Cleanly handling sub-generatede files with Paperclip

Hi,

Let’s say I upload a pdf file. Imagemagick extracts all pages out of it
and stores the png images on the hard-drive. How to easily handle all
these generated files with Paperclip?

Has anyone done that before? Thanks for your advice

Fernando P. wrote:

Hi,

Let’s say I upload a pdf file. Imagemagick extracts all pages out of it
and stores the png images on the hard-drive. How to easily handle all
these generated files with Paperclip?

Has anyone done that before? Thanks for your advice

I’ve done precisely this just recently. It isn’t as tricky as it seems,
really. All you need are a few steps in your pdf processor that will
take the extracted images and add them to a new record.

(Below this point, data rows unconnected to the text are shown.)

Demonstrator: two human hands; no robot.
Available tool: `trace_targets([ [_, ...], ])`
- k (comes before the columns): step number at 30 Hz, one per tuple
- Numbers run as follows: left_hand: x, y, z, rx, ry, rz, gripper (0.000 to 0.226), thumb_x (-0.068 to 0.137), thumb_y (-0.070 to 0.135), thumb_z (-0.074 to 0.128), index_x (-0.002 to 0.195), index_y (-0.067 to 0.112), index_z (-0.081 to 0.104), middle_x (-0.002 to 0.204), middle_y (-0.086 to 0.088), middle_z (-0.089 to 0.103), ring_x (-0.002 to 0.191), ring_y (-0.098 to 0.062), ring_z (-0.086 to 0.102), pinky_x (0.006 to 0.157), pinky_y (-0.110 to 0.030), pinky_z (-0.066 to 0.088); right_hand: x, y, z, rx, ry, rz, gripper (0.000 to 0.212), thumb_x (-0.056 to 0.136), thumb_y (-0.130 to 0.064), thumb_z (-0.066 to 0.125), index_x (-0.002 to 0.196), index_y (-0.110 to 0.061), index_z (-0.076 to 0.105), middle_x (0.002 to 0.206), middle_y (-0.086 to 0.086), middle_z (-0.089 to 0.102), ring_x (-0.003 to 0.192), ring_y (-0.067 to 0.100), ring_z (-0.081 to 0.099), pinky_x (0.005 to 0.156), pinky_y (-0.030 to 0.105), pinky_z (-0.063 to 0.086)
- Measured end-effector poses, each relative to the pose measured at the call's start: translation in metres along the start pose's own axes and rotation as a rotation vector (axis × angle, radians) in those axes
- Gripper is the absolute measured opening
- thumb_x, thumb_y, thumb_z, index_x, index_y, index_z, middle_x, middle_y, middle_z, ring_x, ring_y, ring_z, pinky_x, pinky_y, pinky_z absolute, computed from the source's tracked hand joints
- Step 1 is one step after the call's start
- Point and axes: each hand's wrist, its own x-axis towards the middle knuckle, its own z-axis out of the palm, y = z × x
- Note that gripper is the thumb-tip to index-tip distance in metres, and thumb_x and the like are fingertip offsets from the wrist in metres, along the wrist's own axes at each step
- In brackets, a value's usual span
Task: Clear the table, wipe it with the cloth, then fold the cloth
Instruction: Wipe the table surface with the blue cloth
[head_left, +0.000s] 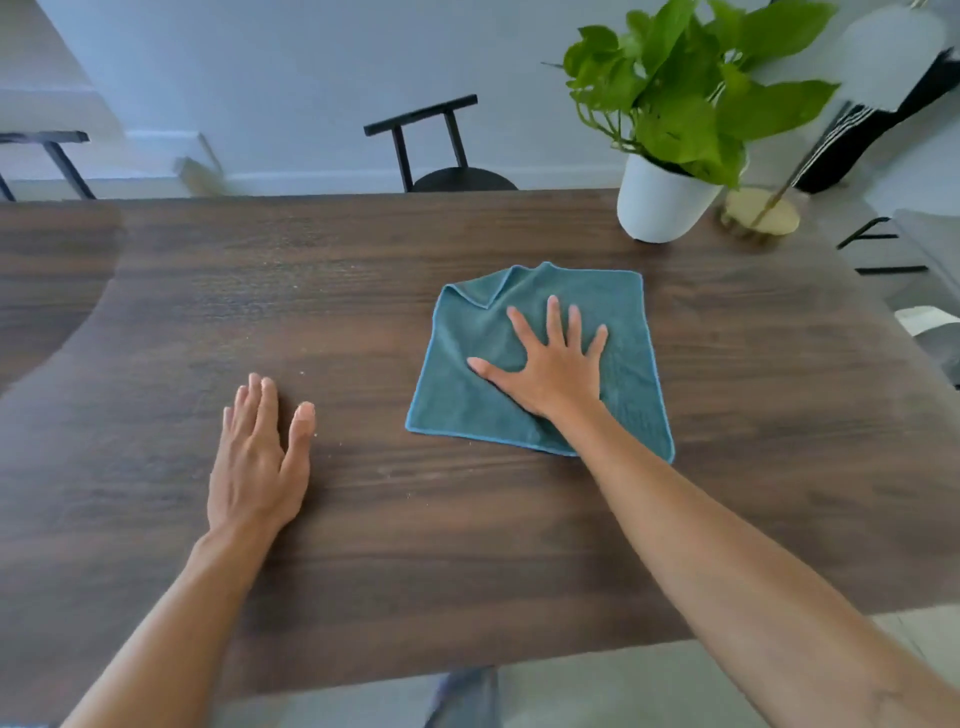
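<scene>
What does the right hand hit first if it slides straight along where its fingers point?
Likely the folded-over far edge of the cloth that the right hand presses flat, then bare table. The white plant pot stands further on and slightly right, so it may be grazed or missed; depth is unclear.

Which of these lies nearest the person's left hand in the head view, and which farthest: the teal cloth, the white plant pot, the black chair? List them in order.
From the left hand, flat on the table:
1. Teal cloth, just to its right, under the right hand.
2. Black chair, beyond the table's far edge.
3. White plant pot, at the far right corner.
</scene>
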Motion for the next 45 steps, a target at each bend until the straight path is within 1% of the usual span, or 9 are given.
trace_targets([
  [6,-0.054,0.001,0.001,0.078,-0.007,0.026,0.097,0.088,0.073,0.005,0.153,0.003,0.024,0.162,-0.013,0.015,0.151,-0.020,0.009,0.122,-0.032,0.003,-0.098,-0.029,0.040,0.031,0.031,-0.247,0.109,0.061,-0.109,0.009,0.156,-0.055,0.010,0.171,-0.003,-0.003,0.157,0.025,-0.011,0.117,0.062,-0.017],
  [12,-0.080,-0.002,0.002,0.146,-0.022,0.017,0.097,0.090,0.074,0.001,0.154,0.004,0.018,0.164,-0.010,0.007,0.152,-0.019,0.003,0.123,-0.034,0.000,-0.109,0.071,0.015,-0.003,0.042,0.009,0.111,0.057,-0.110,0.008,0.155,-0.057,0.003,0.171,-0.006,-0.009,0.156,0.022,-0.013,0.120,0.062,-0.011],
  [15,-0.078,0.000,0.006,0.147,-0.015,0.011,0.095,0.091,0.073,0.001,0.154,0.004,0.018,0.164,-0.010,0.007,0.152,-0.019,0.003,0.123,-0.034,-0.001,-0.096,0.042,0.012,0.014,0.032,0.074,0.114,0.058,-0.109,0.004,0.157,-0.053,0.000,0.171,0.001,-0.012,0.156,0.029,-0.015,0.118,0.066,-0.012],
  [23,-0.078,-0.003,0.006,0.122,0.000,0.023,0.101,0.088,0.075,-0.002,0.152,0.001,0.022,0.163,-0.013,0.011,0.151,-0.023,0.007,0.123,-0.036,0.001,-0.176,-0.031,0.050,0.061,0.051,-0.240,0.107,0.063,-0.107,0.012,0.156,-0.053,0.013,0.172,-0.003,-0.001,0.157,0.023,-0.009,0.118,0.060,-0.018],
  [28,-0.083,0.001,0.005,0.130,-0.028,0.012,0.096,0.090,0.074,0.001,0.154,0.004,0.019,0.164,-0.010,0.008,0.152,-0.020,0.003,0.123,-0.035,0.000,-0.183,0.068,0.032,-0.002,0.089,-0.030,0.106,0.061,-0.109,0.012,0.154,-0.058,0.005,0.171,-0.010,-0.006,0.156,0.016,-0.011,0.122,0.058,-0.011],
  [32,-0.079,0.001,0.005,0.128,0.005,0.010,0.098,0.089,0.076,0.000,0.154,0.005,0.020,0.164,-0.009,0.010,0.152,-0.019,0.005,0.123,-0.034,0.000,-0.151,0.055,0.020,-0.001,0.028,0.083,0.111,0.060,-0.108,0.005,0.156,-0.054,-0.002,0.170,-0.003,-0.014,0.156,0.025,-0.016,0.120,0.062,-0.013],
  [38,-0.078,-0.001,0.004,0.074,0.033,0.005,0.097,0.087,0.074,0.001,0.152,0.005,0.027,0.163,-0.008,0.016,0.151,-0.020,0.010,0.123,-0.035,0.004,-0.174,-0.059,0.048,0.043,0.038,-0.212,0.106,0.069,-0.103,0.011,0.159,-0.047,0.010,0.171,0.002,-0.004,0.156,0.029,-0.011,0.118,0.062,-0.016],
  [42,-0.079,-0.013,-0.004,0.089,-0.015,0.031,0.079,0.095,0.066,0.017,0.153,0.013,0.027,0.163,-0.001,0.015,0.151,-0.013,0.009,0.122,-0.032,0.002,-0.197,-0.029,0.059,0.051,0.088,-0.343,0.098,0.070,-0.104,0.013,0.155,-0.055,0.009,0.171,-0.008,-0.002,0.157,0.021,-0.008,0.121,0.055,-0.017],
  [45,-0.083,-0.035,-0.016,0.168,-0.022,0.071,0.079,0.094,0.066,0.023,0.155,0.017,0.024,0.164,0.001,0.010,0.151,-0.013,0.006,0.122,-0.030,-0.001,-0.180,0.004,0.047,0.004,0.097,-0.223,0.101,0.065,-0.107,0.012,0.154,-0.059,0.006,0.171,-0.010,-0.003,0.157,0.018,-0.009,0.122,0.055,-0.014],
])
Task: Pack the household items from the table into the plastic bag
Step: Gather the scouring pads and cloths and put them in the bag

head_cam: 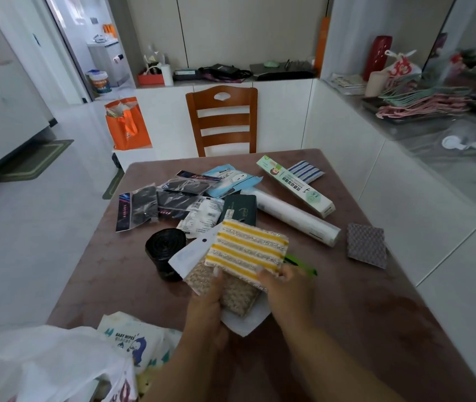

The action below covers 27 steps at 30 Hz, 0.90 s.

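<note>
Both of my hands hold a stack of flat items above the table's middle. On top lies a yellow-striped sponge cloth (245,250), with a beige scouring pad (236,297) and a white card (190,253) beneath it. My left hand (207,309) grips the stack's near left edge. My right hand (286,285) pinches the sponge's near right corner. The white plastic bag (42,364) sits at the near left corner, with a baby wipes pack (132,340) at its mouth.
The brown table (361,329) carries a black bag roll (164,250), black packets (138,210), a blue wipes pack (231,181), a white roll (294,216), a long box (294,187), a blue-striped cloth (306,171) and a grey cloth (367,245). A wooden chair (222,120) stands behind.
</note>
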Tool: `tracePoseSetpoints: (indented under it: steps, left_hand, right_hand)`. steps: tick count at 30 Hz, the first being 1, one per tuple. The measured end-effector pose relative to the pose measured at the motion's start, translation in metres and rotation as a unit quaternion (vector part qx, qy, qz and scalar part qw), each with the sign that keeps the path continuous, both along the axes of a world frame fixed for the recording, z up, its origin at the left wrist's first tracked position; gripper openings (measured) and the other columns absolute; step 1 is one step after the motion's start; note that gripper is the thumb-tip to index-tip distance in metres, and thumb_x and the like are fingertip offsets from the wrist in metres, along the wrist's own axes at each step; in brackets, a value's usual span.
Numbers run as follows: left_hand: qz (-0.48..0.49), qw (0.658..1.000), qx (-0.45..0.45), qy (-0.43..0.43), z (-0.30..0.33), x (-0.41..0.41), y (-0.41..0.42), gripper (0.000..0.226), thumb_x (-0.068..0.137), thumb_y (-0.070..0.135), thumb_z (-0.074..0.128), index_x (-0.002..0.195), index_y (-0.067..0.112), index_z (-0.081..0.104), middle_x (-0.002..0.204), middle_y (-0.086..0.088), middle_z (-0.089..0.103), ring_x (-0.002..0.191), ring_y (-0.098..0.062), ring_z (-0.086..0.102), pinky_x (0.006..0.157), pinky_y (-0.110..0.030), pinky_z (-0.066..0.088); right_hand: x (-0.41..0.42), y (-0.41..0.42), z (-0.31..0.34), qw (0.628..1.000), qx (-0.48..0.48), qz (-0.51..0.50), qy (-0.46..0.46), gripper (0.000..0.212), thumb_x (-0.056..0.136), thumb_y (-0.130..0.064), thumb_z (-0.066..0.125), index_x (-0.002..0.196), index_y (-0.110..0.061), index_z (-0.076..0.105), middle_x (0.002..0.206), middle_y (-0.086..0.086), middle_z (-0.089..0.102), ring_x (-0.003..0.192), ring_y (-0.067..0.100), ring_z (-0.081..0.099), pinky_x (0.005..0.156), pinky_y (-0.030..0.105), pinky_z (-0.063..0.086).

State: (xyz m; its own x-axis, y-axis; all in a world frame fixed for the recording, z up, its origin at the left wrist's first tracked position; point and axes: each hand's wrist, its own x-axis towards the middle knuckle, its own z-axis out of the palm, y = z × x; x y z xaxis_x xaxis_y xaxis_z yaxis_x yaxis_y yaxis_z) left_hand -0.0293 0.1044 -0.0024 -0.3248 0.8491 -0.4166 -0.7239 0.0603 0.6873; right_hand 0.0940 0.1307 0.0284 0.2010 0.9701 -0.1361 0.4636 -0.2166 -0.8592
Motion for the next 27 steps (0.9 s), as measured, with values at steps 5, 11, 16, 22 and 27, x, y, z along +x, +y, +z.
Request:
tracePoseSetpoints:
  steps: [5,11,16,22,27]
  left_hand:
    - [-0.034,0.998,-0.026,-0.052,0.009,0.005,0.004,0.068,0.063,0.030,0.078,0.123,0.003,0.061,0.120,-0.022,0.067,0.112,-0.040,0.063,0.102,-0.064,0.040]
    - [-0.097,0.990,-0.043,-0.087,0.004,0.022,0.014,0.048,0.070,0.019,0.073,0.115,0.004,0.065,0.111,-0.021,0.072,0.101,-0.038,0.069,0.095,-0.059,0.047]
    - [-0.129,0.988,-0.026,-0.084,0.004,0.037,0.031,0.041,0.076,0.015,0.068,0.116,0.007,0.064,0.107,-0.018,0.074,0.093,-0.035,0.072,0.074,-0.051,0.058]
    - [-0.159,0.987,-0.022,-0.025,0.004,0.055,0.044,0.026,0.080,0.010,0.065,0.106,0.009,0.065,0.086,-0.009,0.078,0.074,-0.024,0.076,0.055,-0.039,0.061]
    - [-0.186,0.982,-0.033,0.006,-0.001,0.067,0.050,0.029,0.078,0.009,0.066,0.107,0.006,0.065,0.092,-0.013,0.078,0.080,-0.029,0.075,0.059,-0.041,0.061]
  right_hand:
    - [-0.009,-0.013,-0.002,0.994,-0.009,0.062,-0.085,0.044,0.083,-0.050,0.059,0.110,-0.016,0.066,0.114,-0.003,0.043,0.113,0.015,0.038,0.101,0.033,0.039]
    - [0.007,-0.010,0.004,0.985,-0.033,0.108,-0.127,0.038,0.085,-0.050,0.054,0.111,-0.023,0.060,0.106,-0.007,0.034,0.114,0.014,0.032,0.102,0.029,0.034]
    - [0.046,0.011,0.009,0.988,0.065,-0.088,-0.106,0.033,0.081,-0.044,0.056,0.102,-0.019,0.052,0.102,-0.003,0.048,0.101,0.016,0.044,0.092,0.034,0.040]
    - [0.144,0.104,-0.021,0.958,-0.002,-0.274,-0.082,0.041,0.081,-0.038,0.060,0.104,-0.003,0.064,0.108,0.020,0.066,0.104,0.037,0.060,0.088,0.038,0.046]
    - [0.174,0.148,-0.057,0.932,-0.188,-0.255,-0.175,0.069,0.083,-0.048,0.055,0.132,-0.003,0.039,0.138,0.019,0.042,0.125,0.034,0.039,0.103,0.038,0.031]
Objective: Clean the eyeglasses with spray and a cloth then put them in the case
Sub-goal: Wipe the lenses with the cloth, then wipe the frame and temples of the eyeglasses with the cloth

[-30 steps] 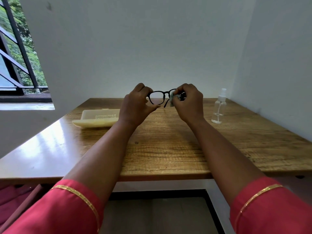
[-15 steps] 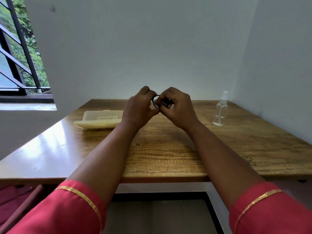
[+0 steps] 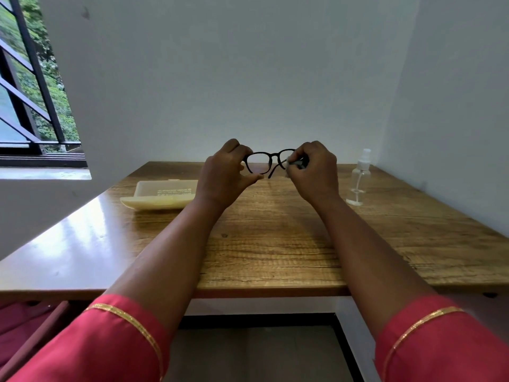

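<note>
Two hands up over worktop (image 3: 275, 244) centre: left hand (image 3: 223, 175) pinching glasses (image 3: 271, 162) at rim, right hand (image 3: 314, 172) clenched on cloth (image 3: 296, 164) against other lens. Too hard a rub: bent frame, probably. Slack pinch: dropped glasses. Case (image 3: 162, 195) at 10 o'clock, spray (image 3: 358, 179) at 2

Bare tabletop (image 3: 275, 244) between case (image 3: 162, 195) and spray bottle (image 3: 358, 180), both well apart.

Wooden table (image 3: 275, 244), case (image 3: 162, 194), spray bottle (image 3: 358, 180)
</note>
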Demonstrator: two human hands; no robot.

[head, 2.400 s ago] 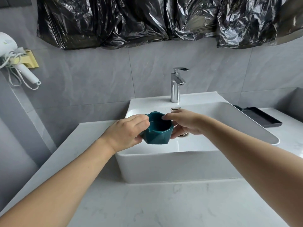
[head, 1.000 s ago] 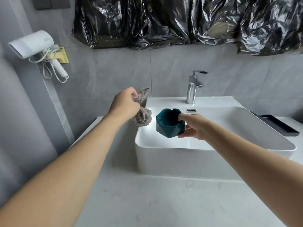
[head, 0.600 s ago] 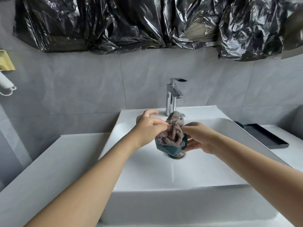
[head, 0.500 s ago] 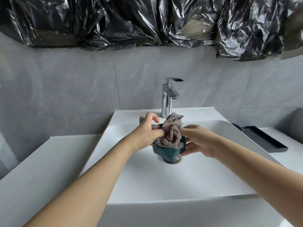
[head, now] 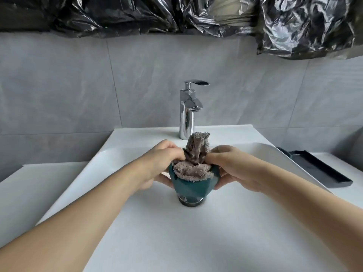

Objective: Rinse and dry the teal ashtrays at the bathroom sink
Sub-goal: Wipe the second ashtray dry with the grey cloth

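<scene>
The teal ashtray (head: 193, 184) looks like glazed ceramic, smooth and faintly glossy; the grey cloth (head: 193, 163) stuffed in it is rough, fuzzy terry; the tap (head: 188, 110) is mirror-bright chromed metal; the white sink (head: 176, 232) is smooth and satiny; far above, black plastic sheeting (head: 176, 14) is crinkled and shiny; the right-hand black tray (head: 322, 171) looks matt.

- We can read no text, label, brand or number anywhere here.
- The chrome faucet (head: 188, 110) shows us no legible marking.
</scene>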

So, if you have
the following relationship:

class Document < ActiveRecord::Base
has_many :images
has_attached_file :file, :styles => { :original => {} }, :processors
=> [:extract]
end

class Image < ActiveRecord::Base
belongs_to :document
has_attached_file :image
end

In your processor perform your extraction to a temporary folder, and
after it is done do something like the following:

if @attachment.respond_to?(:instance) and
@attachment.instance.respond_to?(:images)
@attachment.instance.images.destroy_all

Dir.glob("#{@temporary}/*.{jpg,png}").each do |path|
File.open(path) { |file| @attachment.instance.images.create(:image
=> file) }
end
else
raise PaperclipError, “Unable to save extracted pages. No valid
attachment.”
end

Afterwards make sure to remove the temporary folder and you should be
good.

Parker S. wrote:
Interesting approach. In particular problem you ran into in practice?
Too many files for the fs? Database blowing up? Other?

Fernando P. wrote:

Interesting approach. In particular problem you ran into in practice?
Too many files for the fs? Database blowing up? Other?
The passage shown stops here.